Tokenize and load the corpus data


In [ ]:
#returns : void
#arg: string,dict,dict,dict,dict
#loads the corpus for the dataset and makes the frequency count of quadgram ,bigram and trigram strings
def loadCorpus(file_path, bi_dict, tri_dict, quad_dict, vocab_dict):

    w1 = ''    #for storing the 3rd last word to be used for next token set
    w2 = ''    #for storing the 2nd last word to be used for next token set
    w3 = ''    #for storing the last word to be used for next token set
    token = []
    #total no. of words in the corpus
    word_len = 0

    #open the corpus file and read it line by line
    with open(file_path,'r') as file:
        for line in file:

            #split the string into word tokens
            temp_l = line.split()
            i = 0
            j = 0
            
            #does the same as the removePunctuations() function,implicit declaration for performance reasons
            #changes the word to lowercase and removes punctuations from it
            for word in temp_l :
                j = 0
                #print(len(word))
                for l in word :
                    if l in string.punctuation:
                        if l == "'":
                            if j+1<len(word) and word[j+1] == 's':
                                j = j + 1
                                continue
                        word = word.replace(l," ")
                        #print(j,word[j])
                    j += 1

                temp_l[i] = word.lower()
                i=i+1   

            #spliting is being done here beacause in sentences line here---so after punctuation removal it should 
            #become "here so"   
            content = " ".join(temp_l)

            token = content.split()
            word_len = word_len + len(token)  

            if not token:
                continue

            #add the last word from previous line
            if w3!= '':
                token.insert(0,w3)

            temp0 = list(ngrams(token,2))

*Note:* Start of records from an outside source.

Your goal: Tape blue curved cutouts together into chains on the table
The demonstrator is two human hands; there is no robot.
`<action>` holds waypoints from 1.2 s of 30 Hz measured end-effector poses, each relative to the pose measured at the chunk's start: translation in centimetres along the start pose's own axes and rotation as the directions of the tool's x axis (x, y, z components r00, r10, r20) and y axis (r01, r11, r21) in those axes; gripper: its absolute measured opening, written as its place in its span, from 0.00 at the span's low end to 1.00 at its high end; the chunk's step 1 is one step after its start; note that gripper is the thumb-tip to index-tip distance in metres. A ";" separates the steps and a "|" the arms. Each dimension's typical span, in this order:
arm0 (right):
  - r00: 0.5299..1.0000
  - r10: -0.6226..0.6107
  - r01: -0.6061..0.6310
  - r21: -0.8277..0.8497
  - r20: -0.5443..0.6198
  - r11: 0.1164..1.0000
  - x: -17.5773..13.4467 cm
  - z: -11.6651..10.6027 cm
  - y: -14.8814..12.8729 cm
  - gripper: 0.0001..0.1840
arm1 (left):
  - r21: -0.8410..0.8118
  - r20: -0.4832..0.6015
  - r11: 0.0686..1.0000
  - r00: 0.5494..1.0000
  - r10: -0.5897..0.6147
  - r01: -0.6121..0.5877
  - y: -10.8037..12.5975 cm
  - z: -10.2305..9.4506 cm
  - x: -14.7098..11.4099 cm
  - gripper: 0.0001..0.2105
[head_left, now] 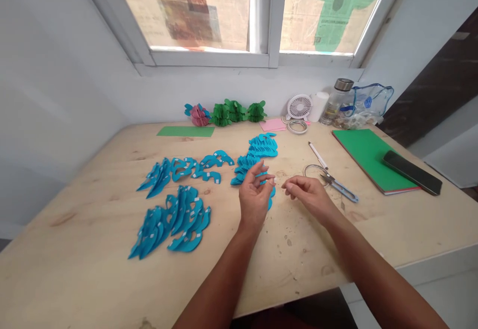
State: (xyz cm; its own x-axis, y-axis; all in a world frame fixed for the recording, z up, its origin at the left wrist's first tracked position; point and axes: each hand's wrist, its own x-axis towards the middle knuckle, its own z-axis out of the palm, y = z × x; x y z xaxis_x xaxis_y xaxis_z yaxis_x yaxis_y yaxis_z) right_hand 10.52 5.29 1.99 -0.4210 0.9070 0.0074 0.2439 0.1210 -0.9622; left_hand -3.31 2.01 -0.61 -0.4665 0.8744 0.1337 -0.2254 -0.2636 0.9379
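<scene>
My left hand (254, 200) is above the table in front of blue folded paper pieces (244, 164), hiding part of them. Its thumb meets a fingertip, with a tiny pale spot there too small to name; the index finger is lifted apart. Just to the right, my right hand (306, 192) has thumb and forefinger pinched together. Whatever that pinch holds, if anything, is too small to make out. The two hands are apart. Blue cut-paper shapes with small white squares (186, 214) stand and lie on the left, with more blue shapes (179, 168) behind them.
Scissors (341, 188), a tape roll (311, 170) and a white pen (317, 155) lie right of my hands. Farther right, a black phone (413, 172) rests on green sheets (368, 157). Green paper figures (235, 112), a small fan (299, 106) and a bottle (336, 102) line the wall.
</scene>
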 end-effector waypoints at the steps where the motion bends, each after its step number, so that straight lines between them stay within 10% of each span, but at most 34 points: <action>1: 1.000 0.023 -0.024 0.093 0.011 0.995 0.2 0.7 -0.1 0.15 | 0.017 0.001 1.000 1.000 0.012 -0.012 0.0 0.0 0.0 0.22; 15: 0.956 0.221 -0.294 0.680 0.194 0.671 0.1 1.0 1.7 0.13 | 0.538 0.234 0.666 0.850 0.471 -0.517 0.0 -0.5 -0.6 0.24; 28: 0.945 0.270 -0.320 0.692 0.185 0.647 -0.1 1.0 1.7 0.15 | 0.594 0.358 0.501 0.764 0.536 -0.629 -1.0 -0.6 -0.8 0.27; 36: 0.942 0.273 -0.328 0.719 0.196 0.613 0.0 0.8 1.9 0.14 | 0.586 0.357 0.550 0.799 0.484 -0.595 -1.0 -0.6 -0.8 0.26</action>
State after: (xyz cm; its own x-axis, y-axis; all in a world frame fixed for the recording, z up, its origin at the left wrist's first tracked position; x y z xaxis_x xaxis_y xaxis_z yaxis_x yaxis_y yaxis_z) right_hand 10.26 5.20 -0.03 -0.5015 0.8081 -0.3091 -0.3403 -0.5127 -0.7883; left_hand -3.22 1.27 -1.84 -0.1762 0.7161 0.6754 0.6546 -0.4272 0.6237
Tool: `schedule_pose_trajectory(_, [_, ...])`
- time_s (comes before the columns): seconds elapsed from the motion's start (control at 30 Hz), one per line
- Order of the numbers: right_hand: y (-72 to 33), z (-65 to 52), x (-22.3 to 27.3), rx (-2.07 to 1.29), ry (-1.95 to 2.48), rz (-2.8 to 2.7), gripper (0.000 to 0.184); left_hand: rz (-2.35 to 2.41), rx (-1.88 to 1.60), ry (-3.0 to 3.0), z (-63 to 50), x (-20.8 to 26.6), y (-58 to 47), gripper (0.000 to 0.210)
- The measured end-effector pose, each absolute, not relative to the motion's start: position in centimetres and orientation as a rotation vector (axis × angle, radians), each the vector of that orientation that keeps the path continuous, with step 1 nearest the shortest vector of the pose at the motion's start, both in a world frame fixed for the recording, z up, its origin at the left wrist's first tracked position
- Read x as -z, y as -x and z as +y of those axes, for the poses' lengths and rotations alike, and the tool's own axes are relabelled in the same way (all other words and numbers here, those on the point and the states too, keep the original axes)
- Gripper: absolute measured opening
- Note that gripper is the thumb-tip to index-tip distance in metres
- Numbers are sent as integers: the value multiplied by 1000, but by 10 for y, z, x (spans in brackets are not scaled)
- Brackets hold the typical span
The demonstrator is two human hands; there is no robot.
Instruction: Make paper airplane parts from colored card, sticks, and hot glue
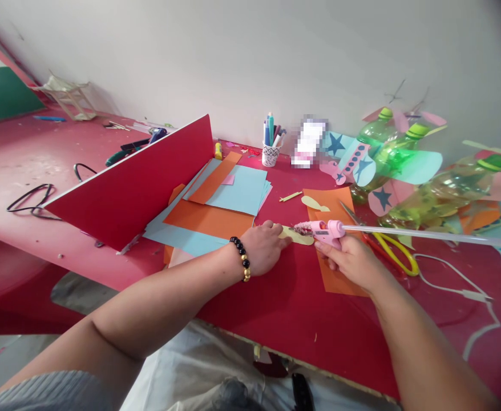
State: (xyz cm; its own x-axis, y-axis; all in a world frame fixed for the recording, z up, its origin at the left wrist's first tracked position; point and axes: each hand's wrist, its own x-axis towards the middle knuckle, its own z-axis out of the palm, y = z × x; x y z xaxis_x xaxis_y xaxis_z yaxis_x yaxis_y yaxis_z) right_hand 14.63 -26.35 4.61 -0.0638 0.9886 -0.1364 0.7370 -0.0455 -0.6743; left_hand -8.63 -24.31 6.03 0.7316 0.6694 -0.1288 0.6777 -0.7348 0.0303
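Observation:
My right hand (345, 256) is wrapped round a pink hot glue gun (330, 229). A long translucent glue stick (421, 233) runs out of its back to the right. The gun's nozzle points left, over a pale yellow paper cutout (304, 238) on the red table. My left hand (267, 249), with a black and gold bead bracelet at the wrist, holds the cutout's left end with its fingers. Whether the nozzle touches the paper I cannot tell. Beside the gun lies orange paper (347, 282) with another pale yellow cutout (314, 204) on it.
Yellow-handled scissors (394, 254) and a white cable (451, 271) lie at the right. Decorated plastic bottles (451, 188) lean behind them. Blue sheets (246, 185) and orange strips are stacked left, by an upright red board (148, 177). A pen cup (271, 154) stands at the wall.

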Motion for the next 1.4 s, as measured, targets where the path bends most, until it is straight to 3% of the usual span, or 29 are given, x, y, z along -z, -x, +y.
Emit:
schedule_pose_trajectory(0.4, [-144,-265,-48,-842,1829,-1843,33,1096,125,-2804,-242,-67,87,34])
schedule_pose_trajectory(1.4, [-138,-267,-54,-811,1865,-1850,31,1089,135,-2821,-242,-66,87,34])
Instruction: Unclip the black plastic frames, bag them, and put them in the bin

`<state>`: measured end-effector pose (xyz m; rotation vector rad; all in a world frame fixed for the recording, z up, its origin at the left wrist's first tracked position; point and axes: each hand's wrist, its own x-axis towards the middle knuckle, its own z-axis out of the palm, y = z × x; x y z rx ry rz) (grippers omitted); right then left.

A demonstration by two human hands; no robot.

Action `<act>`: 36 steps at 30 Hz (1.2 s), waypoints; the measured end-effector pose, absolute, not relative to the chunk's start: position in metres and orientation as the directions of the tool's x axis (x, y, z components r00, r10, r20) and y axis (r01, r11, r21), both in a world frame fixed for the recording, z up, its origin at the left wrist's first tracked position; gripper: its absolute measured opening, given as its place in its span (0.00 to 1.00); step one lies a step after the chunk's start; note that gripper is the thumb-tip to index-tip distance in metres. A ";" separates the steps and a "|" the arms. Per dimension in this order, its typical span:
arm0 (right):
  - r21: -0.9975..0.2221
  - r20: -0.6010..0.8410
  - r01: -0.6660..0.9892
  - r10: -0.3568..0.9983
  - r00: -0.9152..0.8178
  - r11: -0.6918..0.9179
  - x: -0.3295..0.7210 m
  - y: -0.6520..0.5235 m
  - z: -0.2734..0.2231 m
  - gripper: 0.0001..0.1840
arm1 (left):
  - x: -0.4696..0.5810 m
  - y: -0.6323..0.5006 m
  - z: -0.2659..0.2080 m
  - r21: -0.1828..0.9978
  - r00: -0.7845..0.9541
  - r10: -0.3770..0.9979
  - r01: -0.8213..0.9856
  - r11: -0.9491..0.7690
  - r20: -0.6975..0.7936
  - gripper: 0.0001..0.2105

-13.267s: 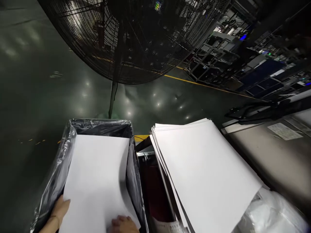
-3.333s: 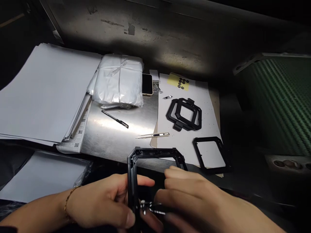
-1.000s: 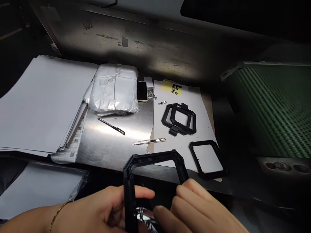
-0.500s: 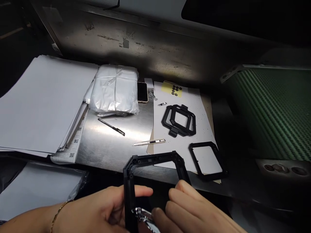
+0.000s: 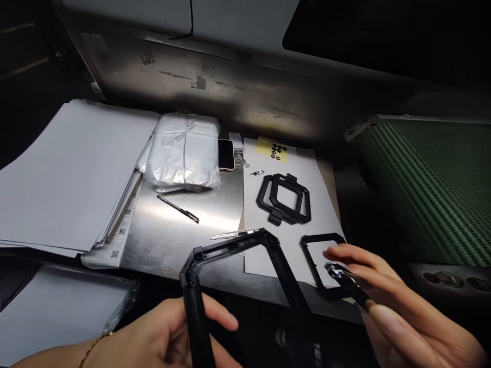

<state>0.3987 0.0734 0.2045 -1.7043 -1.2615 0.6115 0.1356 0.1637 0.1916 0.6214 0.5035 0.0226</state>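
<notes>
My left hand [image 5: 153, 332] is closed round the left side of a black plastic frame [image 5: 282, 266], which tilts up in front of me. My right hand [image 5: 399, 301] is apart from that frame, at the right. Its fingers pinch a shiny silver tool [image 5: 337, 272] that looks like a nail clipper; the fingers partly hide it. Just behind this hand, a second black frame [image 5: 311, 260] lies partly on the white paper [image 5: 253, 260]. Farther back, black frame parts [image 5: 274, 204] rest stacked on the same paper.
A utility knife [image 5: 230, 235], a pen [image 5: 178, 208] and a phone [image 5: 226, 155] lie on the metal table. A wrapped bundle of plastic bags [image 5: 184, 153] and a stack of white sheets [image 5: 76, 179] stand left. A green ribbed surface [image 5: 429, 189] is at the right.
My right hand has moved right, away from the held frame, taking the silver tool with it. The frame in my left hand has tilted and shifted slightly left.
</notes>
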 end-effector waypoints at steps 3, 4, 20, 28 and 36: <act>-0.980 -0.199 -0.089 0.933 0.299 -0.180 0.389 0.074 0.182 0.12 | 0.146 0.162 0.183 0.626 0.866 0.399 -0.135 0.768 -0.302 0.08; -0.952 -0.259 -0.227 0.933 0.249 -0.204 0.383 0.077 0.176 0.13 | 0.152 0.160 0.179 0.691 0.842 0.478 -0.191 0.698 -0.250 0.06; -0.976 -0.156 0.191 0.948 -0.279 -0.105 0.412 0.121 0.203 0.10 | 0.154 0.183 0.163 0.517 0.985 0.084 0.006 0.856 -0.150 0.22; -0.946 0.176 0.318 0.725 0.666 -0.062 0.410 0.109 0.150 0.16 | 0.120 0.171 0.174 0.617 0.928 0.229 0.002 0.787 -0.295 0.20; -0.583 0.063 0.687 0.819 0.571 -0.434 0.403 0.072 0.064 0.17 | 0.112 0.169 0.172 0.627 0.915 0.246 0.009 0.779 -0.319 0.21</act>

            #since we are reading line by line some combinations of word might get missed for pairing
            #for trigram
            #first add the previous words
            if w2!= '':
                token.insert(0,w2)

            #tokens for trigrams
            temp1 = list(ngrams(token,3))

            #insert the 3rd last word from previous line for quadgram pairing
            if w1!= '':
                token.insert(0,w1)

            #add new unique words to the vocaulary set if available
            for word in token:
                if word not in vocab_dict:
                    vocab_dict[word] = 1
                else:
                    vocab_dict[word]+= 1
                  
            #tokens for quadgrams
            temp2 = list(ngrams(token,4))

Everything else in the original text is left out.